• Exercise description: Where the records below show a line containing "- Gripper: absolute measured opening", start copying; end with the line containing "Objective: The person", and copy it too.
(Beginning of Data for analysis)
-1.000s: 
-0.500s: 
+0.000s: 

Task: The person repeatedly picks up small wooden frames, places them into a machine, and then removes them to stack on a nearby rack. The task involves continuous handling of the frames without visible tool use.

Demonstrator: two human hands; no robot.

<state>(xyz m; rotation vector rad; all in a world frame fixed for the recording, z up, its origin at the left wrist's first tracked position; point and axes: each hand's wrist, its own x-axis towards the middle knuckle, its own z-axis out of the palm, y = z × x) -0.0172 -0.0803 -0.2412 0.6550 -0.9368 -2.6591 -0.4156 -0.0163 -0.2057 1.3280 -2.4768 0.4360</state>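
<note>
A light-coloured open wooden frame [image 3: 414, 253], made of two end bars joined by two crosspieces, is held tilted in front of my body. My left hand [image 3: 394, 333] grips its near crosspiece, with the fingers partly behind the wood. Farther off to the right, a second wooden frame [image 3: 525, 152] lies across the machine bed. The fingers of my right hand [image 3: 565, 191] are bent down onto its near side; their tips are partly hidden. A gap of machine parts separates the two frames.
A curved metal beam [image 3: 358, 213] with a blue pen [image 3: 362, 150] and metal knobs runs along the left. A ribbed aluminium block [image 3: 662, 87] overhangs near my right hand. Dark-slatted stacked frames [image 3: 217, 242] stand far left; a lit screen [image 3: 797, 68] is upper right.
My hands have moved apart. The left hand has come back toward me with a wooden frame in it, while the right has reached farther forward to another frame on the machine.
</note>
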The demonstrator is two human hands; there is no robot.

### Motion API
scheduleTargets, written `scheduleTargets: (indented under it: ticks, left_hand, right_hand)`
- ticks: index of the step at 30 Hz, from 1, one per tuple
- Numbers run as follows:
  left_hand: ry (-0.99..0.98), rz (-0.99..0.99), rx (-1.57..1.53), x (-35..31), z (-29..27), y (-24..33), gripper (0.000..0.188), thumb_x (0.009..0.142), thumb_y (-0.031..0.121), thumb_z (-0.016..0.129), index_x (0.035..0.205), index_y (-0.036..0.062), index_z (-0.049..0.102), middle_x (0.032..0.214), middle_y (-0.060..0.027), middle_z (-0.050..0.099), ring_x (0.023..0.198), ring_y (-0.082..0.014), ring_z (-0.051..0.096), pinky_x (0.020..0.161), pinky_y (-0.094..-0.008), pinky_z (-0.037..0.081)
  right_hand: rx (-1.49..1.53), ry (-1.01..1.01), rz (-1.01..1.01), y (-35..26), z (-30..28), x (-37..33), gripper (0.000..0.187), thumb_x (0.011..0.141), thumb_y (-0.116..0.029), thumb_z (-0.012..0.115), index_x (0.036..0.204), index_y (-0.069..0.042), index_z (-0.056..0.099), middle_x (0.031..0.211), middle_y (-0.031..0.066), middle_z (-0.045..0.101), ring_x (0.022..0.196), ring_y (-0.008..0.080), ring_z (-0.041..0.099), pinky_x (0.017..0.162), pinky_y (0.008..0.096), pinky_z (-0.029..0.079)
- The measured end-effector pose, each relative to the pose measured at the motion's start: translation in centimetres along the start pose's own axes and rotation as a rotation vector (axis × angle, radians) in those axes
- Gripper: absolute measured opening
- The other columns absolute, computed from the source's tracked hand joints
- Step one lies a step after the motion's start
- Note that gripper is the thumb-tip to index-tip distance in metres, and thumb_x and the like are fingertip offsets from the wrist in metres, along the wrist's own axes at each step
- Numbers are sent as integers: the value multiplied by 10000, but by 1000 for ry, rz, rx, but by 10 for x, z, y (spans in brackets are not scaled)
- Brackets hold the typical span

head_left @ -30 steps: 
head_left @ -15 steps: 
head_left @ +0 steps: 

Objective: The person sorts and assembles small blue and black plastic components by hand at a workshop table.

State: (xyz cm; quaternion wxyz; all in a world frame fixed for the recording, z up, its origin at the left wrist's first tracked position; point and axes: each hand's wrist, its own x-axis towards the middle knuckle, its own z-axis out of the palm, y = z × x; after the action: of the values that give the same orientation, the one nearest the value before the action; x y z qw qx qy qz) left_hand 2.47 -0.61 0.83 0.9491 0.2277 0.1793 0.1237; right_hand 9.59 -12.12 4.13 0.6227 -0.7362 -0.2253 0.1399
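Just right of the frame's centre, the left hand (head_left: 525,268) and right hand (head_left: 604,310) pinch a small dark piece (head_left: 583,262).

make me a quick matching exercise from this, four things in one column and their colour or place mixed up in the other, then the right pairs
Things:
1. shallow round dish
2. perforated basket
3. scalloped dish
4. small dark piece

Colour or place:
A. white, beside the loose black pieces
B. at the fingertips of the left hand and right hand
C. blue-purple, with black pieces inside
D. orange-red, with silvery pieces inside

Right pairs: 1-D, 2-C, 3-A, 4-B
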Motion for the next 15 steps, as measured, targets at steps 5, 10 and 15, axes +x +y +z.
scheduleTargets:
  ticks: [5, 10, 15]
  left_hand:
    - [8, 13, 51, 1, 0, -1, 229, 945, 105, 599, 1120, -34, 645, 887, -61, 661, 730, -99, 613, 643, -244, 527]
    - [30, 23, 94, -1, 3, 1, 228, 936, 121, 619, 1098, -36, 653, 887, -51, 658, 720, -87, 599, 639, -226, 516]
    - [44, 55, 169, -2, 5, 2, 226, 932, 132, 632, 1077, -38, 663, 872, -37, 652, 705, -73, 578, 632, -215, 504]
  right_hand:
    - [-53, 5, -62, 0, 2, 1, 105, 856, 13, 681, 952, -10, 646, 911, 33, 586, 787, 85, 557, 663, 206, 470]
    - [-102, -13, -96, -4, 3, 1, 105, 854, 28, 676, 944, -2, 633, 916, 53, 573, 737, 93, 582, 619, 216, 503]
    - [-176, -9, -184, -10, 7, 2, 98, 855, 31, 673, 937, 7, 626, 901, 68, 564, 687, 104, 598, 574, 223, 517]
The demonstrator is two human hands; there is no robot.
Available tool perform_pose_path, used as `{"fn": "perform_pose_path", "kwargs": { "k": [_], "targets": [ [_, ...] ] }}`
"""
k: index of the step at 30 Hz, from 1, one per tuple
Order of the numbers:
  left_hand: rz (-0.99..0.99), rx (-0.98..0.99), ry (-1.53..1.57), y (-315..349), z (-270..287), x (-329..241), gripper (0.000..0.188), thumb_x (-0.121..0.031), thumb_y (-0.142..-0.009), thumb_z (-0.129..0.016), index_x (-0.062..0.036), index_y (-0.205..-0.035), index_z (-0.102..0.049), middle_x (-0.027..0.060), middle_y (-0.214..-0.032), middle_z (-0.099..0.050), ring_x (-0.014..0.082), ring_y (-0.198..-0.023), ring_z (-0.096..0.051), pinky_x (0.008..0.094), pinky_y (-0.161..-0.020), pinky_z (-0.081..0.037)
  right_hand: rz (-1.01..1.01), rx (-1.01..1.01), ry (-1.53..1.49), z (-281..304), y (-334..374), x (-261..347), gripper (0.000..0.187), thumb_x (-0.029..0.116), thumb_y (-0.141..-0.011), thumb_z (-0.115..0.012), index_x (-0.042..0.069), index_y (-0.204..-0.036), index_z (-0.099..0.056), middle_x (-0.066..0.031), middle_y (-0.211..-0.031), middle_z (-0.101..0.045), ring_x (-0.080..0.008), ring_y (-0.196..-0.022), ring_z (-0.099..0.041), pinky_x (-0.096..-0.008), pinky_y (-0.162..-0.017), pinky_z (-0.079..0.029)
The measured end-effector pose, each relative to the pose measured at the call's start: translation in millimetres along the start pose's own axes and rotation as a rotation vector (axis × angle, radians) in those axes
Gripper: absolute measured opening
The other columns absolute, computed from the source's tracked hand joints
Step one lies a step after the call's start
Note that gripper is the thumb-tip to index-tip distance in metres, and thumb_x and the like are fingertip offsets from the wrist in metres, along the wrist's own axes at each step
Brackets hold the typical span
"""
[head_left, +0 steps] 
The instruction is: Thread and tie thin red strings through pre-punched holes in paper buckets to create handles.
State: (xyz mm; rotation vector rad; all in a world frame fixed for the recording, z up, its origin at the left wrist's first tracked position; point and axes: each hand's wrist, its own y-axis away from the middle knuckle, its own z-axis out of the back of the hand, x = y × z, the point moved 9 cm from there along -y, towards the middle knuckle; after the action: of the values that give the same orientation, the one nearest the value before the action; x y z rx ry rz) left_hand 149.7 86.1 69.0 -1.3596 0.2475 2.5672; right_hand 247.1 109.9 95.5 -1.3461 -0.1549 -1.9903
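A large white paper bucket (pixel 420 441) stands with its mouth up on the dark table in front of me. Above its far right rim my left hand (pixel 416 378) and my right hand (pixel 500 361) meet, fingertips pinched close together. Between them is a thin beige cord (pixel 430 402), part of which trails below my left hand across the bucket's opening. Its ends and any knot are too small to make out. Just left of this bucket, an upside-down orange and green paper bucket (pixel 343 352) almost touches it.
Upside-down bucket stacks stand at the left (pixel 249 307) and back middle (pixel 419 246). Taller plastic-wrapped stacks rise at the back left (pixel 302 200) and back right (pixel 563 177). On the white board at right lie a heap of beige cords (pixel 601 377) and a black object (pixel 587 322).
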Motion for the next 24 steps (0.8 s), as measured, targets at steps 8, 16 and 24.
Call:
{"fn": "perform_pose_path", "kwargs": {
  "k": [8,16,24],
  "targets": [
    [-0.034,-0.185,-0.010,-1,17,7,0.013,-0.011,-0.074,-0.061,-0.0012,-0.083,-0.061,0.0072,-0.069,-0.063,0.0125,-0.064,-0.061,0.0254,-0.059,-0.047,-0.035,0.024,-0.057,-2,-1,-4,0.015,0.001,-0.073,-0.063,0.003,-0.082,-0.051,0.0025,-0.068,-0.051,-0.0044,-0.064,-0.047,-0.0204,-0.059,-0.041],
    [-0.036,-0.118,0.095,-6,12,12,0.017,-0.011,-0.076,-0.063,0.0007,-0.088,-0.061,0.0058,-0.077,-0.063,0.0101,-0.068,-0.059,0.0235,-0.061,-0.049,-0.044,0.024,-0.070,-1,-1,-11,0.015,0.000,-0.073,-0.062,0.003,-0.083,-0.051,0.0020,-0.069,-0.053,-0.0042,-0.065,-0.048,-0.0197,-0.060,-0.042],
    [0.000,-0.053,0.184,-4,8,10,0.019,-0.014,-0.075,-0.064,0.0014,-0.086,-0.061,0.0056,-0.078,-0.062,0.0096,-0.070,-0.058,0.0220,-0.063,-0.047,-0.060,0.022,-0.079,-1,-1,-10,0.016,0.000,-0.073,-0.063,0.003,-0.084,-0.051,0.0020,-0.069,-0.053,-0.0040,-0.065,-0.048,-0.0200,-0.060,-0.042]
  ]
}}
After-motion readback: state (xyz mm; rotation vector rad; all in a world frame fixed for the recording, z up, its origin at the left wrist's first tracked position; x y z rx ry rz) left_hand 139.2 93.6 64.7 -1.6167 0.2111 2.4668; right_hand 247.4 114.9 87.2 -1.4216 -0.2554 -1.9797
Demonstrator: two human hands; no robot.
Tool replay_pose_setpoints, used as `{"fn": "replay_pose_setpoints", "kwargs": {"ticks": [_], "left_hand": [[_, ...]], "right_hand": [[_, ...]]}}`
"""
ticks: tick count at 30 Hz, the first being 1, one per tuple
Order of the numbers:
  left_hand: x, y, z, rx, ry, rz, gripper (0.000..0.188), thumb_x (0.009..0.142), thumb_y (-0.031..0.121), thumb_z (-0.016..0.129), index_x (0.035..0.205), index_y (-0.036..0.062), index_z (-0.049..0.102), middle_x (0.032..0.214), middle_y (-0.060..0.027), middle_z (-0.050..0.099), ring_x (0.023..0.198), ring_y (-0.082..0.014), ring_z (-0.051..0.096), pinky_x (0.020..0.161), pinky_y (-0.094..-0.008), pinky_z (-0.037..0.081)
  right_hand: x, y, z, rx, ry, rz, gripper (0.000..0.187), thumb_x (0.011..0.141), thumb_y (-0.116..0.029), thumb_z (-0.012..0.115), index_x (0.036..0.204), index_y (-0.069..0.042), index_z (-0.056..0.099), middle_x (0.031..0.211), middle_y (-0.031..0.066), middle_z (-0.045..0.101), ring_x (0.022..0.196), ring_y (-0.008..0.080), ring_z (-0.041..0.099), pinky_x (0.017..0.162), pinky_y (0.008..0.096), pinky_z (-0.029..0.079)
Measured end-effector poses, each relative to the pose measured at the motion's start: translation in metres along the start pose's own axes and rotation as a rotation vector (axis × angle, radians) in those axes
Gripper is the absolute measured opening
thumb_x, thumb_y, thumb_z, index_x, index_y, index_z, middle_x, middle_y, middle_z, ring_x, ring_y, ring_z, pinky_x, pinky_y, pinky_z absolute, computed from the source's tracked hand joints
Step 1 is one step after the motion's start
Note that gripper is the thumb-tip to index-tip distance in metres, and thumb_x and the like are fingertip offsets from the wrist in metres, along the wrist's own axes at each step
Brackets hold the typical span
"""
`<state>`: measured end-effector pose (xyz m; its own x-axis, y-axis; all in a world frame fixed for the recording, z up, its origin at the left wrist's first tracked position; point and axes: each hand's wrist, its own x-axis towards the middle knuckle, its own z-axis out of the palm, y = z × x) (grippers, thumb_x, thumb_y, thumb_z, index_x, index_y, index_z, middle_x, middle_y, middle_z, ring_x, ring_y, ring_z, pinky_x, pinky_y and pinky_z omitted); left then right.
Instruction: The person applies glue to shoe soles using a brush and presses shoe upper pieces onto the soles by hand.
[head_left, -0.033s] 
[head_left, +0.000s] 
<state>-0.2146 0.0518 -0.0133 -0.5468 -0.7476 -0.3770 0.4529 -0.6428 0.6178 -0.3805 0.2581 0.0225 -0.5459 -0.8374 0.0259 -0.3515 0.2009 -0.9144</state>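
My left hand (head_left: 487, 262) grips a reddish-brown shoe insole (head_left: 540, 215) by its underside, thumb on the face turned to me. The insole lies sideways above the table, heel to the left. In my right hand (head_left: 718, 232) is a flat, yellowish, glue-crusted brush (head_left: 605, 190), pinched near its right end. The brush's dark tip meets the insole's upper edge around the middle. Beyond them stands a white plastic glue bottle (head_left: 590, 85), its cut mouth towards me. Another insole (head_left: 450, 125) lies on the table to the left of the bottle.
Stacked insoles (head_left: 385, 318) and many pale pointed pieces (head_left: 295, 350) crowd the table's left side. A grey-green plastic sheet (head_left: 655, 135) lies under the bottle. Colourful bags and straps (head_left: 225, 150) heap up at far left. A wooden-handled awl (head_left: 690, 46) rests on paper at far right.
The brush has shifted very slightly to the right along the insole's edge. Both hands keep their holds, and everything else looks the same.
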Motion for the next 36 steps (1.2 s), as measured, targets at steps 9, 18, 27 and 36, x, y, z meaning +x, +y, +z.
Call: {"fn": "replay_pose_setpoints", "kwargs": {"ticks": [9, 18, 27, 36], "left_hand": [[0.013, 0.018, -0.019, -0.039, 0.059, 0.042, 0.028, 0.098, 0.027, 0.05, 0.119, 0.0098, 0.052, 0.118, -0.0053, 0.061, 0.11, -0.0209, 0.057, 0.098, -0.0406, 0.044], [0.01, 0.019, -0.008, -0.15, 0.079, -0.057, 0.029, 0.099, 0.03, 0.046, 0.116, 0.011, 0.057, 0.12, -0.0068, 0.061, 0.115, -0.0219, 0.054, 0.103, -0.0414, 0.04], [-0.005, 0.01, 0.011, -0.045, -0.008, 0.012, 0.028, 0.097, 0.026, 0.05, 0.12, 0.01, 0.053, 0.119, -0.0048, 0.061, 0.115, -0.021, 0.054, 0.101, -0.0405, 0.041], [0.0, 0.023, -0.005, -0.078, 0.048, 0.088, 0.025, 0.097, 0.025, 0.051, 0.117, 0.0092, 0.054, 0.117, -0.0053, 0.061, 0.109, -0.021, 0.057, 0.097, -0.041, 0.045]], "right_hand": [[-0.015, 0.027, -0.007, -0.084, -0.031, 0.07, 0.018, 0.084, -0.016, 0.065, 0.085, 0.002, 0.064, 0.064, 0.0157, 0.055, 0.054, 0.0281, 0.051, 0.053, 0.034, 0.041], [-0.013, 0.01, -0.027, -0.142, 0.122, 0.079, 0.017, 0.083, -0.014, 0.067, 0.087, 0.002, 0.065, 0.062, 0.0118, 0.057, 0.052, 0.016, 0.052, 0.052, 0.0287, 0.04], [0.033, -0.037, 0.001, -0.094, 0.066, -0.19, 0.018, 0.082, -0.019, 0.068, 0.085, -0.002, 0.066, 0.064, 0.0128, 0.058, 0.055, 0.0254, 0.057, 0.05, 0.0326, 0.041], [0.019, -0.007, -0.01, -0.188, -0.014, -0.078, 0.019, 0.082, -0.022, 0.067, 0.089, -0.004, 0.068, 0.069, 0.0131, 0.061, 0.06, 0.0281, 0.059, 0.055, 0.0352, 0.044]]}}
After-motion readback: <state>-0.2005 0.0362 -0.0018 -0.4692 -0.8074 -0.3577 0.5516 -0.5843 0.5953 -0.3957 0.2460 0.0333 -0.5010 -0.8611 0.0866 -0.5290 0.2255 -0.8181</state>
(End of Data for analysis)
• Answer to this exercise:
- Gripper: absolute measured opening
- The other columns absolute, computed from the source's tracked hand joints
- Step one lies a step after the motion's start
- Note that gripper is the thumb-tip to index-tip distance in metres, and thumb_x and the like are fingertip offsets from the wrist in metres, along the wrist's own axes at each step
- Numbers are sent as integers: the value multiplied by 10000, but by 1000 for ry, rz, rx, but by 10 for x, z, y (spans in brackets are not scaled)
- Brackets hold the typical span

head_left @ -30 steps: 
head_left @ -15 steps: 
head_left @ +0 steps: 

Objective: The person sorts and assembles small blue and black plastic components by hand at a workshop table.

No more output will be produced.